TASK DIRECTIONS: Set down exactly the lines below, starting at the one that contains "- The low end" and ending at the one that contains "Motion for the", with both of those lines included and nothing else.

Dataset records:
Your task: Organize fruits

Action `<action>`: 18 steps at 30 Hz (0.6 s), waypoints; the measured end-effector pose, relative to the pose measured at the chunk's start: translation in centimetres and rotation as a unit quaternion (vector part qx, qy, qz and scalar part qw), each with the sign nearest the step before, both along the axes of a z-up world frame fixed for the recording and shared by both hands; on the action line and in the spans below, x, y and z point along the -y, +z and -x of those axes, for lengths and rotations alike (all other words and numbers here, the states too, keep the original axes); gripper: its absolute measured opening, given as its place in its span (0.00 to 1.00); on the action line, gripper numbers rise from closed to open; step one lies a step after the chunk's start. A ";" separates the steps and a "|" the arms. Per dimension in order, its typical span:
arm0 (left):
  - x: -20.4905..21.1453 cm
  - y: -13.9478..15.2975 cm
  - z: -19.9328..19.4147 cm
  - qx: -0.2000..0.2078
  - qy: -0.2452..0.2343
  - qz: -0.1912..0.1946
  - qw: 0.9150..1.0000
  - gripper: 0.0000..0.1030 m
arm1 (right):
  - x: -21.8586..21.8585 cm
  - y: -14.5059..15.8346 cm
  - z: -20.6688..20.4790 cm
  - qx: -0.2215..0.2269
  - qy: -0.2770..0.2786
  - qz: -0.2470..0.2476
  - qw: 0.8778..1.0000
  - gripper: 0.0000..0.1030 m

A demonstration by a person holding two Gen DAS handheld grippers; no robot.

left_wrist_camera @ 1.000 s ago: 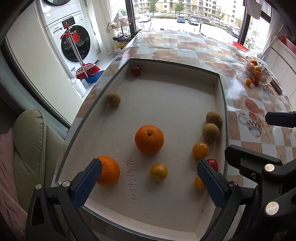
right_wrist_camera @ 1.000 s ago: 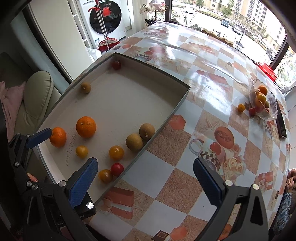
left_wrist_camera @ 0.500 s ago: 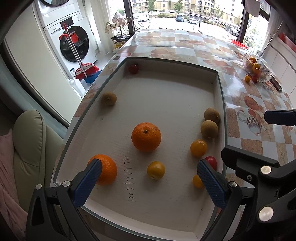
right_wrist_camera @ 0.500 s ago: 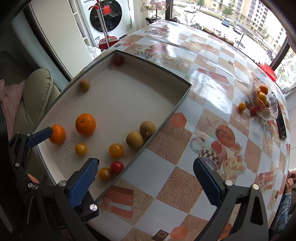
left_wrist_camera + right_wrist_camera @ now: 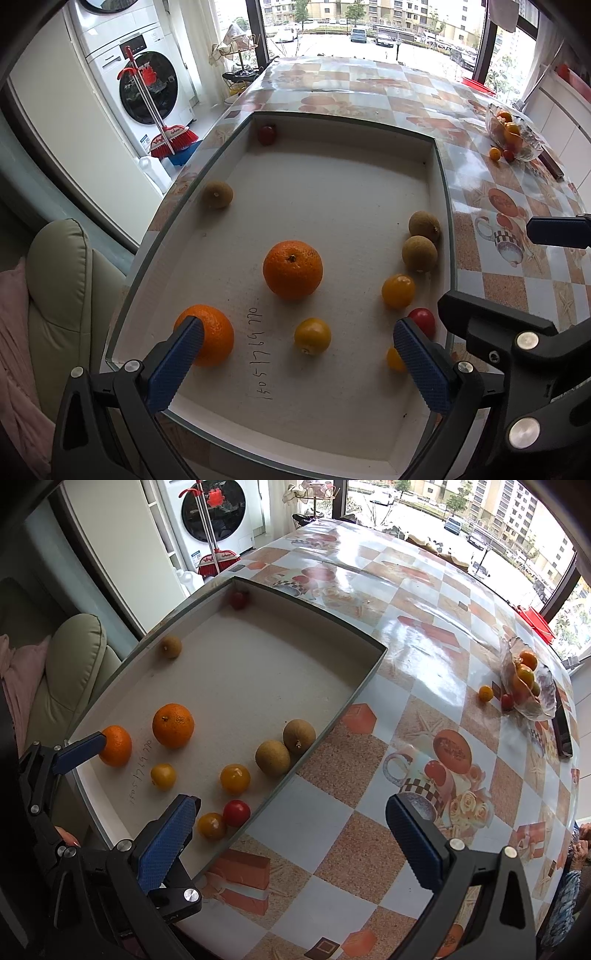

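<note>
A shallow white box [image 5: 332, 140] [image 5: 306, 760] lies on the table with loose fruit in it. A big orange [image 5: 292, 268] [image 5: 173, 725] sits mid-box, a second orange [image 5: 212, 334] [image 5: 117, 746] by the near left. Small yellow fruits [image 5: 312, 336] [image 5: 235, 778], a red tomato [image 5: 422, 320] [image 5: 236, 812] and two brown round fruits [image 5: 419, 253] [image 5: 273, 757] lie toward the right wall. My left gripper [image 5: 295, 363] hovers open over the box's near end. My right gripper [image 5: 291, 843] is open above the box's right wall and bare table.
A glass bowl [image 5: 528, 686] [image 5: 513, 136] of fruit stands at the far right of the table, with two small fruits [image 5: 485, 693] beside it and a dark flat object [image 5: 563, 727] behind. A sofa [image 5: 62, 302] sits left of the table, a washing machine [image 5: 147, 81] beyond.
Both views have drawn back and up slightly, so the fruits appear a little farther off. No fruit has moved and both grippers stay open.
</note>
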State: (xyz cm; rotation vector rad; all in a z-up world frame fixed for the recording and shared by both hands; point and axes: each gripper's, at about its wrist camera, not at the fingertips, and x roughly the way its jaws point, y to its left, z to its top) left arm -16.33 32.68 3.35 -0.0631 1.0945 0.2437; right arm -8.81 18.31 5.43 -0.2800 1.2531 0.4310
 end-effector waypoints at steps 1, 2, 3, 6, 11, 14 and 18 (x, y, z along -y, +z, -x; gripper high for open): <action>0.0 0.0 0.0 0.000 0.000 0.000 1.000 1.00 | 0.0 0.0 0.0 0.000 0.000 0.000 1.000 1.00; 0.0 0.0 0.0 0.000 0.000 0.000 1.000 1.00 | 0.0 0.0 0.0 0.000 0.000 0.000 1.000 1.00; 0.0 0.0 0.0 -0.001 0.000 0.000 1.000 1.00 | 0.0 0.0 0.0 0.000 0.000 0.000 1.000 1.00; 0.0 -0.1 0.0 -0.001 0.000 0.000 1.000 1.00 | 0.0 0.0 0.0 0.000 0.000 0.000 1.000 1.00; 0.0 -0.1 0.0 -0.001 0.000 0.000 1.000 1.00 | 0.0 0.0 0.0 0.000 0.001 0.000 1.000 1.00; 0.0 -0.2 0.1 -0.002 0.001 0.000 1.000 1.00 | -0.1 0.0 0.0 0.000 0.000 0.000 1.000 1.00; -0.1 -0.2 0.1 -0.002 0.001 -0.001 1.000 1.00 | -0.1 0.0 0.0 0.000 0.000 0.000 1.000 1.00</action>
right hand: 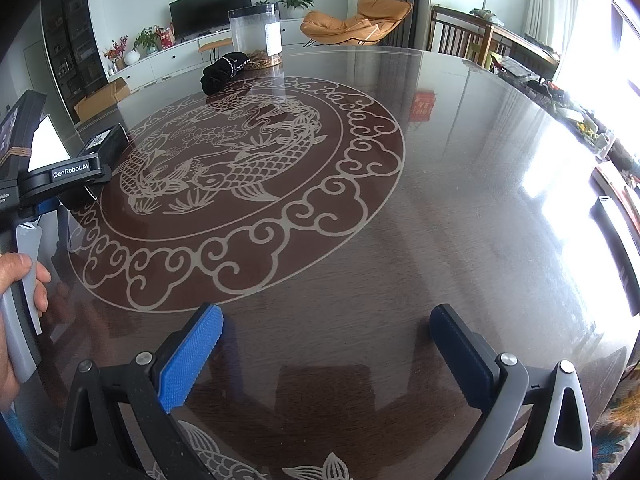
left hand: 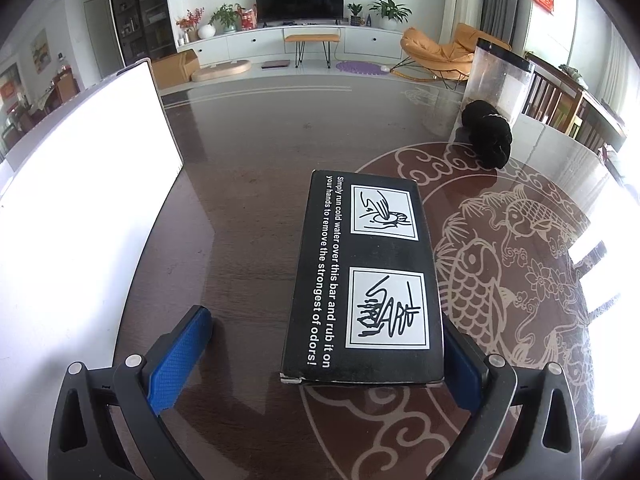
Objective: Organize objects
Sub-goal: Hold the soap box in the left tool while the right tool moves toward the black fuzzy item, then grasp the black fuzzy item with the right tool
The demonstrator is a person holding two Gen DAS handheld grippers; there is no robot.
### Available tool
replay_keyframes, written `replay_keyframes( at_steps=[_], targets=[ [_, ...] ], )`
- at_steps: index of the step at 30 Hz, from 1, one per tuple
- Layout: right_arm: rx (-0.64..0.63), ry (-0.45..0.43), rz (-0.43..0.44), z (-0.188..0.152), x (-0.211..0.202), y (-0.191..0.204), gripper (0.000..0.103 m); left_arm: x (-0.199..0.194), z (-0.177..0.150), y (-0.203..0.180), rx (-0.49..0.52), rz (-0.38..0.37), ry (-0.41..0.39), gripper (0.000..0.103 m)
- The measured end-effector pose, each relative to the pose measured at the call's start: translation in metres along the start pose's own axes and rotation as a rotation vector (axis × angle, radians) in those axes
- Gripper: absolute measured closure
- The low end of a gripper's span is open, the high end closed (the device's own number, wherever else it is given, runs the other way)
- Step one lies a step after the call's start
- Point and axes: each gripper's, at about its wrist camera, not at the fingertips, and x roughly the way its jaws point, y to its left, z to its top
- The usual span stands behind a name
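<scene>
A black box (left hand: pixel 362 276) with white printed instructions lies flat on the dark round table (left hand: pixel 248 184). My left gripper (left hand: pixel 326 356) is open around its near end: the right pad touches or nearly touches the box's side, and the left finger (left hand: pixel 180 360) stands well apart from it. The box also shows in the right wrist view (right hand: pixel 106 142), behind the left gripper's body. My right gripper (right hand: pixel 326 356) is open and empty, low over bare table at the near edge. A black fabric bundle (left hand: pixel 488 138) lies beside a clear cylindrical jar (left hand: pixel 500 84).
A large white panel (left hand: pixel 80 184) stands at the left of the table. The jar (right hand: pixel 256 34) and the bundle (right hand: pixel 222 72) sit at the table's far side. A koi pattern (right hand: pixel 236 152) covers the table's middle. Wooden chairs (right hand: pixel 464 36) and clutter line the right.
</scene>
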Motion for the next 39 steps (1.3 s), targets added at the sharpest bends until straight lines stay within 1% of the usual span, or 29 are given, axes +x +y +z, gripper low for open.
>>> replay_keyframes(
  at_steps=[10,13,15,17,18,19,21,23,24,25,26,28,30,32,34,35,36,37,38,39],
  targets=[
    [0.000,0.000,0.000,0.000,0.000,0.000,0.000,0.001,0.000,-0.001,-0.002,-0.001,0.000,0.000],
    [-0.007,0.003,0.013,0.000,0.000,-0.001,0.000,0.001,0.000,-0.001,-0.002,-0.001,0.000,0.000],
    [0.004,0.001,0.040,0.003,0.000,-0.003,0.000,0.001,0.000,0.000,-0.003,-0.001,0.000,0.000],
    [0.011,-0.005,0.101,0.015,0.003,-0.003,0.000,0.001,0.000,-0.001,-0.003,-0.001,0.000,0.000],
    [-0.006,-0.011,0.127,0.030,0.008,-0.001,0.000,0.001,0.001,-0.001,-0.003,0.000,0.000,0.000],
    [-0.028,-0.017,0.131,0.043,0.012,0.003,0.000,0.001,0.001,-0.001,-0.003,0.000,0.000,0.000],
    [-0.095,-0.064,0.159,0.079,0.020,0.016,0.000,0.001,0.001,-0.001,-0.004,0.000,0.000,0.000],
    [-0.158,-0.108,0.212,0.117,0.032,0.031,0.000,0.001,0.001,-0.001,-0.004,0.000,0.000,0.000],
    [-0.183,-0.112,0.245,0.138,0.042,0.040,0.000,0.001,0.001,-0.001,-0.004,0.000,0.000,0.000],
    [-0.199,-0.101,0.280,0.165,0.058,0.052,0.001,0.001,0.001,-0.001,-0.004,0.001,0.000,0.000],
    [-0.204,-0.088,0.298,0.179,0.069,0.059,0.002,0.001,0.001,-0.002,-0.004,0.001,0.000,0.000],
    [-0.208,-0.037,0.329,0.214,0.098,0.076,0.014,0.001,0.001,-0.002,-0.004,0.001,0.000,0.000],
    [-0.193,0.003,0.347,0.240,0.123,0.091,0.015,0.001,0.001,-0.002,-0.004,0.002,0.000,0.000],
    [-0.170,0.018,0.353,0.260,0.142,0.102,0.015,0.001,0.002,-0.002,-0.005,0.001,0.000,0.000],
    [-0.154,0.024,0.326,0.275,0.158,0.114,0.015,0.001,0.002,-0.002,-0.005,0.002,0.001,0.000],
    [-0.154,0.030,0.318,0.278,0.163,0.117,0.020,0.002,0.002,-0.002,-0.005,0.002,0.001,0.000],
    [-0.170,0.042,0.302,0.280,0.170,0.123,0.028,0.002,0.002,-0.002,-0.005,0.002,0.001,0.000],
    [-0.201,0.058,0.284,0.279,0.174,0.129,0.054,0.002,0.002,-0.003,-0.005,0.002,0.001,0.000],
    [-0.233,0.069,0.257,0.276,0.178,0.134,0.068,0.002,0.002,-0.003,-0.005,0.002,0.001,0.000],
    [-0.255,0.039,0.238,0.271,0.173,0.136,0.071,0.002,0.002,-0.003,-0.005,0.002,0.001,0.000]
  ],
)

REPLY:
- The low end of a gripper's span is open, the high end closed (the device's own number, wherever else it is given, runs the other way)
- Step one lies a step after the call's start
- Point and axes: each gripper's, at about its wrist camera, not at the fingertips, and x roughly the way its jaws point, y to its left, z to its top
- The usual span stands behind a name
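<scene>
A black box (left hand: pixel 362 276) with white printed instructions lies flat on the dark round table (left hand: pixel 248 184). My left gripper (left hand: pixel 326 356) is open around its near end: the right pad touches or nearly touches the box's side, and the left finger (left hand: pixel 180 360) stands well apart from it. The box also shows in the right wrist view (right hand: pixel 106 142), behind the left gripper's body. My right gripper (right hand: pixel 326 356) is open and empty, low over bare table at the near edge. A black fabric bundle (left hand: pixel 488 138) lies beside a clear cylindrical jar (left hand: pixel 500 84).
A large white panel (left hand: pixel 80 184) stands at the left of the table. The jar (right hand: pixel 256 34) and the bundle (right hand: pixel 222 72) sit at the table's far side. A koi pattern (right hand: pixel 236 152) covers the table's middle. Wooden chairs (right hand: pixel 464 36) and clutter line the right.
</scene>
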Motion for the next 39 steps (1.3 s), targets added at the sharpest bends until straight lines stay within 1% of the usual span, or 29 are given, axes +x +y +z, gripper low for open.

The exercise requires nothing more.